Chip Gibbons, coverage director of Defending Rights & Dissent, concurred. “Make no mistake, this try to jail Assange is an element of a bigger effort to silence those that expose the crimes of empire, militarism, and the U.S. nationwide safety state,” he testified. “Assange is a journalist and writer, not a whistleblower or a supply, however the normalization of using the Espionage Act in opposition to whistleblowers paved the way in which for Assange’s unprecedented indictment.”

“In case you’re going to make use of the Act in opposition to a journalist in blatant violation of the First Modification,” Ellsberg acknowledged, “the First Modification is actually gone.”

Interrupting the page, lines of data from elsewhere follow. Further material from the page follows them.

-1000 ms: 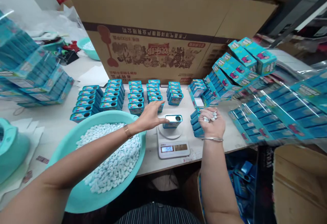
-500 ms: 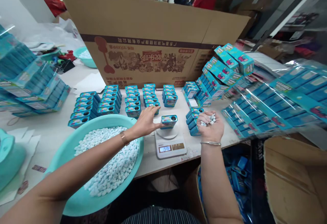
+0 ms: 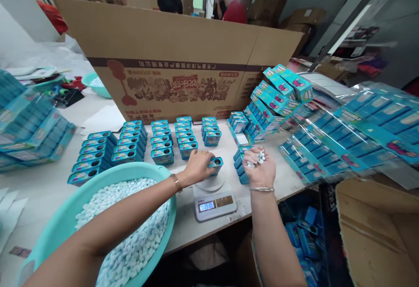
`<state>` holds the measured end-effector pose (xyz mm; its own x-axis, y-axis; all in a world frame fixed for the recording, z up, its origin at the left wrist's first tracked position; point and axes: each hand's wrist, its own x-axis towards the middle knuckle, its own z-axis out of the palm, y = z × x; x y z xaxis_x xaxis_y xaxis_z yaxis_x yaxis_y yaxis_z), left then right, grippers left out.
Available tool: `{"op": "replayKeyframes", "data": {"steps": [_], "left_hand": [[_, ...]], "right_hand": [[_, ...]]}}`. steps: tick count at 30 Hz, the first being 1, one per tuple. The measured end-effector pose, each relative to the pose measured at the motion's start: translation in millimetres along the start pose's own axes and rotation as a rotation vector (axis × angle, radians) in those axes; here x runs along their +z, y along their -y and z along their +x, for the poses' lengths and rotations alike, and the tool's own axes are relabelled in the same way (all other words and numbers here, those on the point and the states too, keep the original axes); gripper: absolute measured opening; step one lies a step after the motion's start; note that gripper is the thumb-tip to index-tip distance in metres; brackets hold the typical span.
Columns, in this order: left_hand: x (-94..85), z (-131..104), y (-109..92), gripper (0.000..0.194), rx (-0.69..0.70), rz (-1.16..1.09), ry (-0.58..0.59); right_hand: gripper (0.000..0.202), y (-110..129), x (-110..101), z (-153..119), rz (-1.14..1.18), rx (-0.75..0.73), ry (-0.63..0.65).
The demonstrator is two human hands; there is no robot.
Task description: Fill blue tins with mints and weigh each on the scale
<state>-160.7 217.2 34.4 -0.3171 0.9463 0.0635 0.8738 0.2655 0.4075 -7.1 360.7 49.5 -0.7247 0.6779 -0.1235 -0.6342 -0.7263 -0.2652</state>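
Note:
My left hand (image 3: 197, 168) has its thumb and fingers closed around a small blue candy tin (image 3: 217, 163) over the plate of a white digital scale (image 3: 216, 207). A dark round hole shows in the tin's top. My right hand (image 3: 262, 173) is cupped palm up, holding several white candies (image 3: 261, 157), just right of the scale. It overlaps a short row of blue tins (image 3: 238, 162). Below my left forearm stands a turquoise basin (image 3: 173, 217) heaped with pale candies (image 3: 131, 199).
Rows of blue tins (image 3: 131, 143) line the table before a large cardboard sheet (image 3: 193, 34). Stacked display boxes (image 3: 275, 95) and plastic-wrapped packs (image 3: 353, 130) stand at right, more packs (image 3: 32, 121) at left. An open carton (image 3: 373, 226) sits lower right. People are behind the cardboard.
My left hand has moved from the tin's left edge to a grip around it. My right hand still holds the candies. The whole view has shifted slightly.

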Motion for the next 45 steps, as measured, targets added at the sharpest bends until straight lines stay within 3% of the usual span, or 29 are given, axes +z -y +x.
{"op": "replayKeyframes", "data": {"steps": [5, 10, 14, 16, 19, 23, 26, 28, 32, 36, 41, 45], "left_hand": [[-2.2, 60.1, -14.5, 0.035, -0.011, -0.077, -0.152], [30.2, 119.8, -28.8, 0.038, -0.046, -0.141, -0.042], [54.0, 139.7, -27.7, 0.048, 0.044, -0.179, 0.049], [51.9, 143.8, -20.8, 0.060, 0.102, -0.193, 0.073], [33.3, 148.4, -2.0, 0.074, 0.120, -0.188, 0.020], [13.2, 151.8, 30.1, 0.099, -0.061, 0.040, -0.111], [19.4, 148.1, 46.2, 0.111, -0.175, 0.273, 0.031], [29.5, 143.7, 49.5, 0.102, -0.192, 0.354, 0.081], [44.1, 135.9, 44.3, 0.076, -0.192, 0.399, 0.017], [46.6, 130.5, 36.9, 0.064, -0.185, 0.386, -0.033], [40.6, 121.0, 27.3, 0.052, -0.147, 0.313, -0.043], [18.9, 103.6, 16.1, 0.050, -0.129, 0.246, -0.027]], "right_hand": [[0.019, 33.8, -19.4, -16.6, -0.003, -0.134, -0.041], [0.018, 45.9, -23.9, -26.8, -0.029, -0.171, -0.081], [0.018, 53.4, -26.7, -30.6, -0.013, -0.190, -0.110], [0.017, 56.9, -30.2, -31.3, -0.002, -0.204, -0.126], [0.017, 58.1, -37.3, -29.4, 0.003, -0.211, -0.135], [0.019, 52.3, -46.1, -22.9, -0.008, -0.174, -0.110], [0.021, 47.5, -49.8, -19.5, 0.008, -0.145, -0.101], [0.021, 45.5, -51.0, -19.0, 0.034, -0.132, -0.113], [0.019, 41.5, -52.0, -19.8, 0.078, -0.127, -0.139], [0.019, 34.5, -51.1, -20.5, 0.061, -0.107, -0.109], [0.020, 28.6, -45.2, -24.9, 0.034, -0.076, -0.101], [0.020, 31.6, -41.0, -33.3, 0.008, -0.086, -0.050]]}}
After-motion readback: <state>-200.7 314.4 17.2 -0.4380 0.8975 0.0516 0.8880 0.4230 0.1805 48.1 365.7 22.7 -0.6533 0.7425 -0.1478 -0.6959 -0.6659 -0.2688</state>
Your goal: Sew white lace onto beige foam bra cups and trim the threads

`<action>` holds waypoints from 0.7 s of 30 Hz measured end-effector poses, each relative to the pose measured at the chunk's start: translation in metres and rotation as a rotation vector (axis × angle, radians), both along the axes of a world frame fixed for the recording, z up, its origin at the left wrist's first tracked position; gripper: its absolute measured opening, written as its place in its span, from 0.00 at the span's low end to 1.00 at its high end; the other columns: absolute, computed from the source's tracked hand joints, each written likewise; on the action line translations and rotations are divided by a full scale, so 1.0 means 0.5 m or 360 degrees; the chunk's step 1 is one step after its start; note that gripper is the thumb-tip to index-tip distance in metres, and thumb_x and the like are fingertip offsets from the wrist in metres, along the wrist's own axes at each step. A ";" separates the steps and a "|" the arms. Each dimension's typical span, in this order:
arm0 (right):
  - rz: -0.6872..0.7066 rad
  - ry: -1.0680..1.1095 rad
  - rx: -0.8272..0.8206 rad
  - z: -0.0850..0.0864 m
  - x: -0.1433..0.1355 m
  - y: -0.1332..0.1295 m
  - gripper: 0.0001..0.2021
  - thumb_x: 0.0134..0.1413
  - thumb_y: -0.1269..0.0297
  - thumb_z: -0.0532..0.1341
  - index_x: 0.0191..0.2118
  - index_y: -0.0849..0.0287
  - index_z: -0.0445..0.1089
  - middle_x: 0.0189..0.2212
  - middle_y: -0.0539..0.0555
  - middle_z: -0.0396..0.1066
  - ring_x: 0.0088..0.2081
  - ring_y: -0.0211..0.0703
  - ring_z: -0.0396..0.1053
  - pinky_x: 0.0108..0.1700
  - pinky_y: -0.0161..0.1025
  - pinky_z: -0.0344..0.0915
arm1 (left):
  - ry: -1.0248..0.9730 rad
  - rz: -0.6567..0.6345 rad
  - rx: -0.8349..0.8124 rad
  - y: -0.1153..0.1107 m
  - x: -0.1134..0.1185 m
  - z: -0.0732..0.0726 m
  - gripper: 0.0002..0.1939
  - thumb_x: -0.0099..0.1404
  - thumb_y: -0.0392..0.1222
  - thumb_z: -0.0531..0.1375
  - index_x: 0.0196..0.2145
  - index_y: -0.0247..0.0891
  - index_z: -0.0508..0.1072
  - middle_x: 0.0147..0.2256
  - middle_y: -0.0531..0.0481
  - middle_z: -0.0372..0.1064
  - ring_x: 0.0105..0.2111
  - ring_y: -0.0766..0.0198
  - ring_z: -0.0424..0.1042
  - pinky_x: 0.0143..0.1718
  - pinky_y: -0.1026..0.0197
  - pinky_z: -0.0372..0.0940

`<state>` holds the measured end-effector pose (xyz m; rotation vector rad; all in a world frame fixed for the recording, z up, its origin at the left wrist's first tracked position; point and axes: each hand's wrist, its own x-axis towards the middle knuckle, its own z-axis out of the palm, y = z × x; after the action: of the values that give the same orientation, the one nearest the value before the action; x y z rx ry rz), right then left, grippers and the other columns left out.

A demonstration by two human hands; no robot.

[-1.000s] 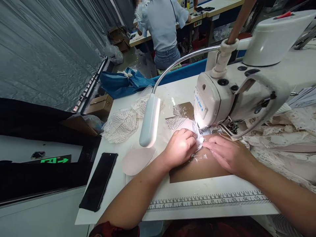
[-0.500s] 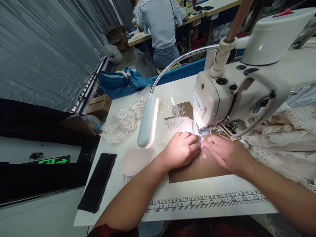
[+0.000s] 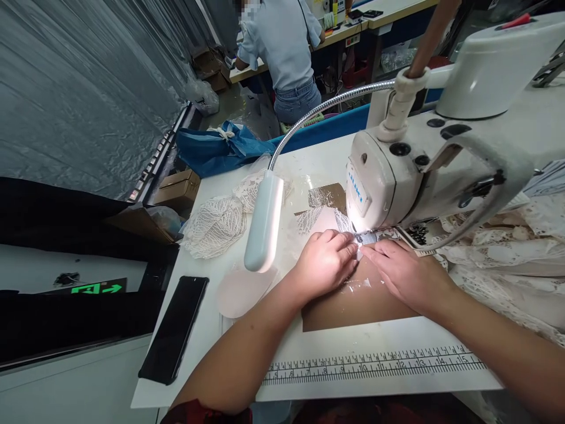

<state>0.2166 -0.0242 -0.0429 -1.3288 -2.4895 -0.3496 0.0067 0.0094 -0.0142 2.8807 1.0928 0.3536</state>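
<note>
A pale pink fabric piece with white lace (image 3: 320, 219) lies at the needle of the white sewing machine (image 3: 375, 182), under a bright light. My left hand (image 3: 326, 263) is closed, its curled fingers pressing the lace piece's near edge just before the needle. Opposite it, my right hand (image 3: 408, 275) has thumb and fingers together, the fingertips meeting the same edge close to the left ones. What lies beneath the fingers is mostly hidden. Under both hands is a brown plate (image 3: 357, 306) with small white scraps.
A lamp (image 3: 263, 224) on a bendy metal neck hangs left of the hands. Lace pieces (image 3: 216, 227), a pale oval piece (image 3: 241, 291) and a black phone (image 3: 174, 330) lie left. Lace fabric (image 3: 507, 265) is heaped right. A person (image 3: 286, 53) sits beyond.
The lace piece has shifted and turned slightly at the needle, more pink showing beside the left hand. Both hands stay nearly in place. The person beyond has leaned left.
</note>
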 end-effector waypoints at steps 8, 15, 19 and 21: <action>0.0101 0.0130 0.0005 0.009 0.006 0.001 0.21 0.58 0.74 0.51 0.51 0.55 0.74 0.34 0.53 0.75 0.31 0.40 0.67 0.29 0.38 0.55 | -0.0100 0.0236 -0.0050 0.014 -0.001 -0.015 0.18 0.70 0.47 0.52 0.51 0.37 0.74 0.50 0.40 0.72 0.49 0.49 0.67 0.46 0.48 0.64; 0.0143 0.0137 -0.0045 0.014 0.011 0.003 0.18 0.60 0.71 0.51 0.49 0.56 0.75 0.33 0.51 0.74 0.30 0.41 0.67 0.23 0.38 0.54 | -0.0098 0.0479 -0.0038 0.031 -0.013 -0.013 0.20 0.69 0.46 0.53 0.54 0.35 0.72 0.57 0.39 0.66 0.55 0.45 0.63 0.53 0.43 0.63; 0.0081 0.0179 -0.0209 -0.006 0.023 0.002 0.18 0.61 0.67 0.51 0.51 0.53 0.74 0.36 0.53 0.74 0.32 0.42 0.70 0.26 0.38 0.58 | -0.0062 0.0658 -0.0015 0.034 -0.020 -0.013 0.19 0.70 0.44 0.52 0.54 0.36 0.70 0.57 0.40 0.65 0.56 0.48 0.62 0.56 0.47 0.62; 0.0095 0.0243 -0.0259 -0.014 0.031 0.006 0.17 0.61 0.64 0.52 0.50 0.49 0.74 0.36 0.53 0.73 0.31 0.42 0.70 0.27 0.39 0.60 | 0.0000 0.0762 -0.0042 0.033 -0.025 -0.007 0.19 0.70 0.44 0.51 0.55 0.38 0.69 0.58 0.41 0.64 0.57 0.49 0.62 0.56 0.47 0.62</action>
<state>0.2323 -0.0214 -0.0497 -1.2851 -2.4655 -0.0310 -0.0057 0.0261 -0.0176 2.5636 1.7661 0.3470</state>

Journalists “Create the Footnotes of Historical past”

“Journalists are an important folks . . . as a result of they create the footnotes of historical past,” activist author Suchitra Vijayan instructed the tribunal. “Lies begin wars and silence permits impunity,” she stated. “Assange is a political prisoner and a dissident of the West. His crime — exposing brutal acts of violence, abuse of energy, and crimes in opposition to harmless civilians.”

John Shipton, Assange’s father, denounced the “ceaseless malicious abuse” of his son whereas confined within the U.Ok. Shipton stated the conduct of Assange’s case is “a humiliation” that has undermined the U.Ok.’s declare to respect freedom of speech and the rule of legislation.

Assange is interesting the U.Ok. Residence Workplace’s extradition order to the Excessive Court docket of Justice, arguing that he can be extradited for a political offense in violation of the U.S.-U.Ok. extradition treaty. As WikiLeaks editor-in-chief Kristinn Hrafnsson stated on the tribunal, “Not solely is espionage a pure type of political offense, however the indictment in opposition to Julian Assange is affected by accusations of political motives.”